Myles clung to the bar. The whoops of the crowd turned slowly into jeers. He struggled not to pitch over and vomit.
“All that matters for us is that you stay away,” Oakley said. “I’ve seen good men waste all their money on malarkey from people like him.”
CHAPTER TWELVE
Oakley sent Myles to an empty storage closet so Myles could prepare for the fight. Myles followed in silence. When the door shut safely behind him, he stomped his feet in anger and hurled the relic against the wall. He’d treated a slimy huckster like a genuine man of the cloth. How could he be so stupid?
He thought of Father O’Hanlon, all the way back home. The man would’ve listed, in painful detail, all the sins that Myles had committed. Worshipping false idols. Looking outside the church for supernatural guidance. Treating a dyed-in-the-wool sinner as he would treat Father O’Hanlon himself. Buying smuggled goods, which Myles figured was stealing.
His chest was wracked with pain. Oakley had left him a glass of water, and Myles downed it, glugging the murky liquid as though he’d spent the last week stranded on a raft. He conjured up images of his mother, his da, his siblings, his friends, his teachers, his neighbors, and his girlfriends. He had let these good people down. Myles wasn’t a fighter, at least not a real one. Now a man who was born and bred for boxing was about to reveal him as a fool.

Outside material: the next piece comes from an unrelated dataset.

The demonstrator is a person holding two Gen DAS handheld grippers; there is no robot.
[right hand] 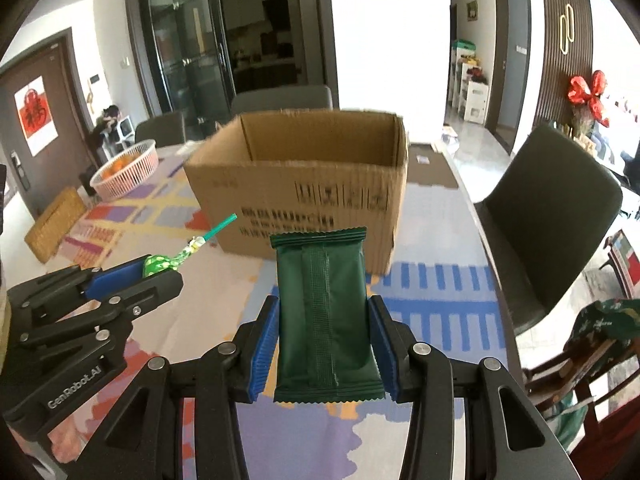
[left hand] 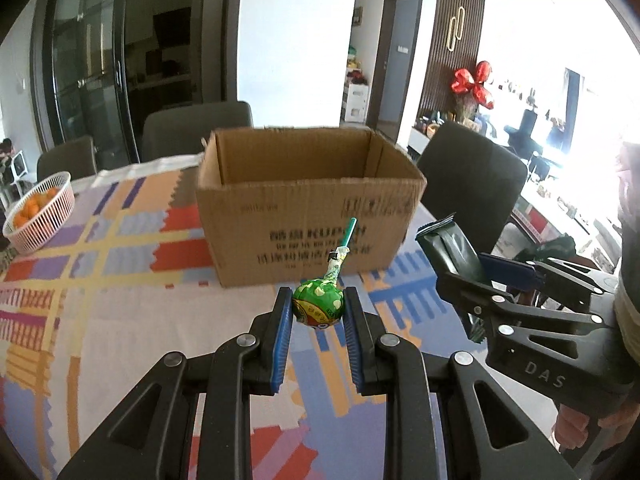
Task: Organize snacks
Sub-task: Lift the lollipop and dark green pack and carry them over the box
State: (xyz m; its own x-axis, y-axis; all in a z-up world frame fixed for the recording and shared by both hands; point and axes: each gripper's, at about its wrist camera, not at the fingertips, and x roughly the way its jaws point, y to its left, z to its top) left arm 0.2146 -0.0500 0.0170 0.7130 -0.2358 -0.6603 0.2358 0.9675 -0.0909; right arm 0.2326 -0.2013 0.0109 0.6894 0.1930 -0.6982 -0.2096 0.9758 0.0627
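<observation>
My left gripper (left hand: 318, 304) is shut on a green-wrapped lollipop (left hand: 319, 305) with its green stick pointing up and forward, held above the table. It also shows in the right wrist view (right hand: 160, 266). My right gripper (right hand: 325, 320) is shut on a dark green snack packet (right hand: 325, 316), held upright; the packet shows in the left wrist view (left hand: 454, 252). An open cardboard box (left hand: 304, 216), which also shows in the right wrist view (right hand: 304, 184), stands on the table just beyond both grippers. Its inside floor is hidden.
A colourful patterned tablecloth (left hand: 120, 280) covers the table. A white basket of oranges (left hand: 40, 212) sits at the far left. Dark chairs (right hand: 552, 220) stand at the right and behind the box. A woven tissue box (right hand: 56, 224) lies at the left edge.
</observation>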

Myles hated how easily O’Carroll had tricked him. But he felt more foolish for tying up his future with a sport as savage as boxing. It was not even much of a sport at all. It was simply what people had been doing to each other from the very beginning of time. Myles was no better than the bullies he knew, those boys who threw nicer and weaker kids to the ground because it made them feel stronger.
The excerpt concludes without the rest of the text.